Circle "True" for all of the statements that express at least occasional problems on your part.

1. I am no longer physically attracted to my partner. True False

2. My partner makes me feel sexy. True False

3. My partner and I no longer kiss and caress. True False

4. Sex with my partner is energetic and satisfying. True False

5. My partner and I no longer flirt with each other. True False

6. My partner and I would rather be together alone than with other people. True False

7. I no longer look my partner in the eye when we are alone together. True False

8. If we don't have sex every few days, I really begin to miss it. True False

9. At various times I resent my partner. True False

10. I love to give my partner physical pleasure. True False

Scoring

Any odd-numbered item to which you answered True or even-numbered item to which you answered False scores against your relationship.

If your score is higher than three, you obviously have problems with the intimate/sexual aspect of your relationship.

Note the items that scored against your relationship so as to use them as objectives in later planning.


 

Relationship Myths

Think your relationship is a failure because you and your partner aren't following certain "rules" or meeting certain standards?
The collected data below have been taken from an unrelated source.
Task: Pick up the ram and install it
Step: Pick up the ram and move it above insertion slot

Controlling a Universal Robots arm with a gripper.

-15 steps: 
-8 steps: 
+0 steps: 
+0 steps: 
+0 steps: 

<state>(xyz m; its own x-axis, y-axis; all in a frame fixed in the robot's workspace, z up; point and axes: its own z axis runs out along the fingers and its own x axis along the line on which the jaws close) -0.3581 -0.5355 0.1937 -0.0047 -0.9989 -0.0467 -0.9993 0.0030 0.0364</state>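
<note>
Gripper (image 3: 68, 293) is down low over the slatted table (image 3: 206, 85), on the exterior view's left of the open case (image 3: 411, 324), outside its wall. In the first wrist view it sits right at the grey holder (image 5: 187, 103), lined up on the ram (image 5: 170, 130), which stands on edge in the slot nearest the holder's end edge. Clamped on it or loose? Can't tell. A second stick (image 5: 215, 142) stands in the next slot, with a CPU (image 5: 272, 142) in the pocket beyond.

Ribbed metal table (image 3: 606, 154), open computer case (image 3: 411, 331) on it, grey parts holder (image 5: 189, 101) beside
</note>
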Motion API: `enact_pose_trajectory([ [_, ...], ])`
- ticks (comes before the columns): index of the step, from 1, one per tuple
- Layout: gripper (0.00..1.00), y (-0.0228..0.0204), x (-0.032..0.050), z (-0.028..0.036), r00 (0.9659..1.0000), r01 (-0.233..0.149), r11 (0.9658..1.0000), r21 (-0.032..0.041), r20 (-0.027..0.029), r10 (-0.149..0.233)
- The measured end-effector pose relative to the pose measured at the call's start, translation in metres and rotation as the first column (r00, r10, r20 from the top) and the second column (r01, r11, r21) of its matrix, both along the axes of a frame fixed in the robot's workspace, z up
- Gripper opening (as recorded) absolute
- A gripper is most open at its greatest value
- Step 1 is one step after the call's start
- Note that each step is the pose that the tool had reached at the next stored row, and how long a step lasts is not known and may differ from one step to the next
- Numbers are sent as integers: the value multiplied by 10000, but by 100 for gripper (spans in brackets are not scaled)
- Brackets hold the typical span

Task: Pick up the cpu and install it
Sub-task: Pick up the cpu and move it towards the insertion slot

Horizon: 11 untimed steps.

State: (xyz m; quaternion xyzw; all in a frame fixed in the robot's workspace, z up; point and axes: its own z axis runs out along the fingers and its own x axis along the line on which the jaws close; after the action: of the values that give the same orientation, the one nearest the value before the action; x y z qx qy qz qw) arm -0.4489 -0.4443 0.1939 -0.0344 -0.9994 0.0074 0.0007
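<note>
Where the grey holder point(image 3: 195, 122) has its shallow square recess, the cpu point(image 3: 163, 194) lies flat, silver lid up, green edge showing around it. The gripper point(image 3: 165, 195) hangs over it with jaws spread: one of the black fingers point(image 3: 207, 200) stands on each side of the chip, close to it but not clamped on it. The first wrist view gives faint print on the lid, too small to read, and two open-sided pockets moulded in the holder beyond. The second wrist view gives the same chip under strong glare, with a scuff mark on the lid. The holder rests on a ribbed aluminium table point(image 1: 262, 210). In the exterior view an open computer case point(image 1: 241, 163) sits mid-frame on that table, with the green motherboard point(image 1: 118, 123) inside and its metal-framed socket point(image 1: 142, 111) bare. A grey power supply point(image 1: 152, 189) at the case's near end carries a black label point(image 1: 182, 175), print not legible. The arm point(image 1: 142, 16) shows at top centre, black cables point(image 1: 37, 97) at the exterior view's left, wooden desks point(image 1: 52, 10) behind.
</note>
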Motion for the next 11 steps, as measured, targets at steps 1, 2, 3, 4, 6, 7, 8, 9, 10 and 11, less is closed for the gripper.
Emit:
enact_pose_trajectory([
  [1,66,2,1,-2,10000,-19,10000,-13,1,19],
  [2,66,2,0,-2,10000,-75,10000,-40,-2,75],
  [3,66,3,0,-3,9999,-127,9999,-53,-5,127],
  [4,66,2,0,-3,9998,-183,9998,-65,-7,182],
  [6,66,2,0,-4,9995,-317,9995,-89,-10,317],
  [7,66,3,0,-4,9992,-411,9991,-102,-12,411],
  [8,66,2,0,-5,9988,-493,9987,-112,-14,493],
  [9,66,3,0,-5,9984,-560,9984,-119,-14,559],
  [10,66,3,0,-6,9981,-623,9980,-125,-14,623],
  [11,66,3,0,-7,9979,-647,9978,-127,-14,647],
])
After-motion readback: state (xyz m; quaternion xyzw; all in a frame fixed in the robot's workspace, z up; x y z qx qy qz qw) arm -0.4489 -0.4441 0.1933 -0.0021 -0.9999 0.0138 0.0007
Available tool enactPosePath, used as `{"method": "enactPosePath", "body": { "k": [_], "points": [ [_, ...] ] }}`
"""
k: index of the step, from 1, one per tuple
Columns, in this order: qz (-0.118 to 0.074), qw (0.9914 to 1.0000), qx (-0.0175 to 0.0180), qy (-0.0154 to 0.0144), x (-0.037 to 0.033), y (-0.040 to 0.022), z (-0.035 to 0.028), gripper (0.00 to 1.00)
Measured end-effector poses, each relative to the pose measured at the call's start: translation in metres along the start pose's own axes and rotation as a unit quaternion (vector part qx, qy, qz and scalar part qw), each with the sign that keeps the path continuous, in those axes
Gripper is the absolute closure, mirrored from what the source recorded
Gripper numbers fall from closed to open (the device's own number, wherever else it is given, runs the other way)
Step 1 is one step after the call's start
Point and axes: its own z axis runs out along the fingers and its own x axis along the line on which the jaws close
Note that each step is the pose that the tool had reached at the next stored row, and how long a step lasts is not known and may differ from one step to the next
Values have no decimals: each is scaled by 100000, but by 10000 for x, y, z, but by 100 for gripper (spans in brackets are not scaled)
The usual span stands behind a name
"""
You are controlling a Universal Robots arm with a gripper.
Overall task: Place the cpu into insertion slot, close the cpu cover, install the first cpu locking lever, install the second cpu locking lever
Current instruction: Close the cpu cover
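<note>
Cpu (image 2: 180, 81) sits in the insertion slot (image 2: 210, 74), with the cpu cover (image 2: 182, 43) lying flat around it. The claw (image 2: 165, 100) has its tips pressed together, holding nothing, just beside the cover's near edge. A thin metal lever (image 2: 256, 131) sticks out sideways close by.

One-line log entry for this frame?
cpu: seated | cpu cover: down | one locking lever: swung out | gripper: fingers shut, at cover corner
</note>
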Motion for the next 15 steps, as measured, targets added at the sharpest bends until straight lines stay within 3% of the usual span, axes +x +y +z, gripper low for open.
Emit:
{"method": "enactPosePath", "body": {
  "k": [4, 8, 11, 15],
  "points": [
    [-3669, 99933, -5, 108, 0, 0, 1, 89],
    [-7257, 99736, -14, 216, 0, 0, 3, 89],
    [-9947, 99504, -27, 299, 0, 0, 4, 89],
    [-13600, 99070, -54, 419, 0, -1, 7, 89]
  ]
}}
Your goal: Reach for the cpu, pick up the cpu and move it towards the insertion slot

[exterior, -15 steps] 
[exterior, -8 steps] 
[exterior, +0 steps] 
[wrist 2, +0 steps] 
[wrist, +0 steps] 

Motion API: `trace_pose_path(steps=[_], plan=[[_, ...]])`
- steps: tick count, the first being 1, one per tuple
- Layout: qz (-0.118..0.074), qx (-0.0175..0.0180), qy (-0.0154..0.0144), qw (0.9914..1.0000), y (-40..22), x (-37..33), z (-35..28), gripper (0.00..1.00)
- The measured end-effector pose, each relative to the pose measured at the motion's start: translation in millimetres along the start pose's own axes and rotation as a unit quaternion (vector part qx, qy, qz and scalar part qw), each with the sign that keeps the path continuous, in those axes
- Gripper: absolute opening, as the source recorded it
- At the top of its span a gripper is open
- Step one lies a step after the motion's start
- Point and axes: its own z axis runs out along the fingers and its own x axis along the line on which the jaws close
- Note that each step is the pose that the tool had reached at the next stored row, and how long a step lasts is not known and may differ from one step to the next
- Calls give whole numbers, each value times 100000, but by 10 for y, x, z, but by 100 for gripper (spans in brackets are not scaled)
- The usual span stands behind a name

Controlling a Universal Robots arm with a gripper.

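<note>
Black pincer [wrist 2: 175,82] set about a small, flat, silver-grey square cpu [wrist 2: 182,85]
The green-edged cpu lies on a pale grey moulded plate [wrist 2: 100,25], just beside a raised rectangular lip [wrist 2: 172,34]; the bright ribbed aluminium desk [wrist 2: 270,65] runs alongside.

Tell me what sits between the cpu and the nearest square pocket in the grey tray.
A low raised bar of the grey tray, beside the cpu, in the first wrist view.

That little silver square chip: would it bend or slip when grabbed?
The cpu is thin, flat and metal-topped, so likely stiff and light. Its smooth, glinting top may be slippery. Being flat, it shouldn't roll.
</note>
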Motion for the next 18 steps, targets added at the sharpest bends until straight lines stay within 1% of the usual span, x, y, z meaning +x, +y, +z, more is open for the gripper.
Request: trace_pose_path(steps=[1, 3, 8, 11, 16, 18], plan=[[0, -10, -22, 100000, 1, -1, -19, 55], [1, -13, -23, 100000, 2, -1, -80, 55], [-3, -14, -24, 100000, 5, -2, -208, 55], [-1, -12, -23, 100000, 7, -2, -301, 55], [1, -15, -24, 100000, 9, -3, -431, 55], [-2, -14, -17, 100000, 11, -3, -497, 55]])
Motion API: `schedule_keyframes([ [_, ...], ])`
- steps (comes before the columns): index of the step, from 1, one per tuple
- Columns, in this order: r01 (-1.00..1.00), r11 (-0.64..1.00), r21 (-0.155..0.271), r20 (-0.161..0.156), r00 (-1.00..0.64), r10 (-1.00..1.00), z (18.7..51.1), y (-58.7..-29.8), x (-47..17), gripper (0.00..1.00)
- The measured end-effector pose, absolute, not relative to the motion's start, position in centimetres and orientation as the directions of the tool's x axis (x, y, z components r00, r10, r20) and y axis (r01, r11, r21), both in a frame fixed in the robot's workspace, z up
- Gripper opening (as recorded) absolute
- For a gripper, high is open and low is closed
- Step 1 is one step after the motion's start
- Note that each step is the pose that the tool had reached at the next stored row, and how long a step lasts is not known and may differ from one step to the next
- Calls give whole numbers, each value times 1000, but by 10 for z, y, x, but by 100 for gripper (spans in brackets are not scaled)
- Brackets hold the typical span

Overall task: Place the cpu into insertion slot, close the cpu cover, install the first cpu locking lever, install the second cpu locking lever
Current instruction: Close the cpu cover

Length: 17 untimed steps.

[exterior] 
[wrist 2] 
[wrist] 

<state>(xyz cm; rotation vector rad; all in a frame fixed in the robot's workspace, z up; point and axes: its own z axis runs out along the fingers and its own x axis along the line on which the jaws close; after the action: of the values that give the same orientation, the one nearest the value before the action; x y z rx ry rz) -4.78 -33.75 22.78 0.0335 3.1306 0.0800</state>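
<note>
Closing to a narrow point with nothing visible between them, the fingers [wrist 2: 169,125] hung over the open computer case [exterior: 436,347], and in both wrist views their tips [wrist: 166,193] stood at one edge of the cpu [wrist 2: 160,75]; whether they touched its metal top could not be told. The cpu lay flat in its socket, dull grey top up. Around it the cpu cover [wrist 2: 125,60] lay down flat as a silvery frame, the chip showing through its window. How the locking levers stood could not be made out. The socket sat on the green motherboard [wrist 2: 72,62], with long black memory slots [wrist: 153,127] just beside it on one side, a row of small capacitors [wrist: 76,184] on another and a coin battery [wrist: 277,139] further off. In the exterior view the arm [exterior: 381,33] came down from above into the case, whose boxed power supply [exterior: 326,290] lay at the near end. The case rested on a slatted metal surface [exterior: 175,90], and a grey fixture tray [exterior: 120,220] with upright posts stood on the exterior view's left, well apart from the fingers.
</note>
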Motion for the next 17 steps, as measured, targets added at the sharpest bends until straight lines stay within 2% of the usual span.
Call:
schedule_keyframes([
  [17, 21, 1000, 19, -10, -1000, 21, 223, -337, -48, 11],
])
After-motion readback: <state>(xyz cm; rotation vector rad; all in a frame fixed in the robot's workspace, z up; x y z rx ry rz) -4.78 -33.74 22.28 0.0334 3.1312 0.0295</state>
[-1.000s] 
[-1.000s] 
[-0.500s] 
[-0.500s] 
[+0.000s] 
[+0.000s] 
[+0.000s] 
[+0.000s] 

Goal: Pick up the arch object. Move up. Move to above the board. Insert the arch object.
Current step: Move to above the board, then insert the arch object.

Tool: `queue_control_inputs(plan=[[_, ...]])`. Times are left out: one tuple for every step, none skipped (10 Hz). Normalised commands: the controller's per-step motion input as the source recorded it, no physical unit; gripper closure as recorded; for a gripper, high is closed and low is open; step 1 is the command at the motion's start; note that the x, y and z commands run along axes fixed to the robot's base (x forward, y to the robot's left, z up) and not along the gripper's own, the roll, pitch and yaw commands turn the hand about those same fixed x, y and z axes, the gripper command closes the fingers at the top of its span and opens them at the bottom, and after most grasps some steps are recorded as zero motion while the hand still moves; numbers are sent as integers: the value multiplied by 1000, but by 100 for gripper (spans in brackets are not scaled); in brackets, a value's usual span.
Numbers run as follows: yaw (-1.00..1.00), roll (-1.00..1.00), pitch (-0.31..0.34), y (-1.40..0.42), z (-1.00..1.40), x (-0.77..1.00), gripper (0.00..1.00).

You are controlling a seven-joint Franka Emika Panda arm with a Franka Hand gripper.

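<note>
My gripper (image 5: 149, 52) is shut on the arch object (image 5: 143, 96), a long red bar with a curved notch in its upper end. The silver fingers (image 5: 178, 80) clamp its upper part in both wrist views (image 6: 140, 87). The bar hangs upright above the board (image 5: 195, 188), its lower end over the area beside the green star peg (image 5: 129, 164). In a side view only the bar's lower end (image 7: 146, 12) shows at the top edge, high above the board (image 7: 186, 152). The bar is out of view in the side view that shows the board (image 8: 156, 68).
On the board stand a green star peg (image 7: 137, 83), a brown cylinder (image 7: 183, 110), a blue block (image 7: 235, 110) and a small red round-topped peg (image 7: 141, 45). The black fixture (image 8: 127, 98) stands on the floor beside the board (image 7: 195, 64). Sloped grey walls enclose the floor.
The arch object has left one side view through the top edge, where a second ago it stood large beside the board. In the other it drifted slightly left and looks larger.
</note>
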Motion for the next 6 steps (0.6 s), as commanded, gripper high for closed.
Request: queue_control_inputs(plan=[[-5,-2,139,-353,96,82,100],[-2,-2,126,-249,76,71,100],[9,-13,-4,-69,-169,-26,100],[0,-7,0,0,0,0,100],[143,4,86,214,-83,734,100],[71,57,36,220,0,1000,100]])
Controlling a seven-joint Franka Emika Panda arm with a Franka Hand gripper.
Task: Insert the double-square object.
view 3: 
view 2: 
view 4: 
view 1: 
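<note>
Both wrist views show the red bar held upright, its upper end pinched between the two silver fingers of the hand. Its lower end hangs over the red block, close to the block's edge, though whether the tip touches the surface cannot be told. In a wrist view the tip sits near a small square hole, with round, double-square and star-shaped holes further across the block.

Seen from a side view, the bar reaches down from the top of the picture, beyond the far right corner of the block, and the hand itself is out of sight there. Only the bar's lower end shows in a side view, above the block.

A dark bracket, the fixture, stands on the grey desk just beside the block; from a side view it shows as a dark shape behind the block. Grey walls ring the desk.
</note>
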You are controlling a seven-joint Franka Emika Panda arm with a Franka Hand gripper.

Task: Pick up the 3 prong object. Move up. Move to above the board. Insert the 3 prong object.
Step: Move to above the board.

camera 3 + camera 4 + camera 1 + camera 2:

Dr. Phil blows the whistle on 10 of the most common but dangerous relationship myths.


MYTH #1: A GREAT RELATIONSHIP DEPENDS ON A GREAT MEETING OF THE MINDS

You will never see things through your partner's eyes because you are two entirely different people. You are genetically, physiologically, psychologically and historically different.

You will not solve your relationship problems by becoming more alike in your thinking. Men and women are wired differently. Attempting to blur your fundamentally different viewpoints is unnatural and even dangerous.

Recognize that a relationship is far more enjoyable when you're with someone who enriches your life, not simply reflects it. Appreciate your differences.

MYTH #2: A GREAT RELATIONSHIP REQUIRES A GREAT ROMANCE

Yes, your life with your partner should include plenty of romance. But don't kid yourself and expect an unrealistic Hollywood fairy-tale. The truth is that in the real world, being in love is not like falling in love.

Falling in love is only the first stage of love. It's impossible to remain in that stage. A mature relationship will shift from dizzying infatuation to a deeper, more secure love.

Don't make the common mistake of thinking that when the initial wild passion fades you aren't in love anymore. The answer is not to start a new relationship so you can recapture that emotional high with someone else. The answer is to learn how to move on to the next stages of love for a different but richer experience.

MYTH #3: A GREAT RELATIONSHIP REQUIRES GREAT PROBLEM-SOLVING

Don't fall into the trap of believing that you and your partner can't be happy if you can't resolve your serious disagreements. Ninety percent of problems in a relationship are not solvable.

There are things that you and your partner disagree about and will continue to disagree about. Why can't you once and for all resolve these issues? Because in order to do so, one of you would have to sacrifice your values and beliefs.

You can simply agree to disagree and reach "emotional closure" even though you haven't reached closure on the issue.

MYTH #4: A GREAT RELATIONSHIP REQUIRES COMMON INTERESTS THAT BOND YOU TOGETHER FOREVER

There is nothing wrong with your relationship if you don't share common interests and activities.

If you and your partner are forcing yourselves to engage in common activities but the results are stress, tension and conflict, don't do it!

MYTH #5: A GREAT RELATIONSHIP IS A PEACEFUL ONE

Don't be afraid to argue because you think it's a sign of weakness or relationship breakdown. Even the healthiest couples argue.

If approached properly, arguing can actually help the relationship by (a) releasing tension and (b) instilling the sense of peace and trust that comes from knowing you can release feelings without being abandoned or humiliated.

Instead of worrying about how many times you argue, worry about how you argue. Here are some guidelines:

Don't abandon the issue and attack the worth of your partner during an argument.

Don't seek conflict because it's stimulating.

Don't pursue a take-no-prisoners approach in your arguments.

Don't avoid achieving emotional closure at the end of an argument.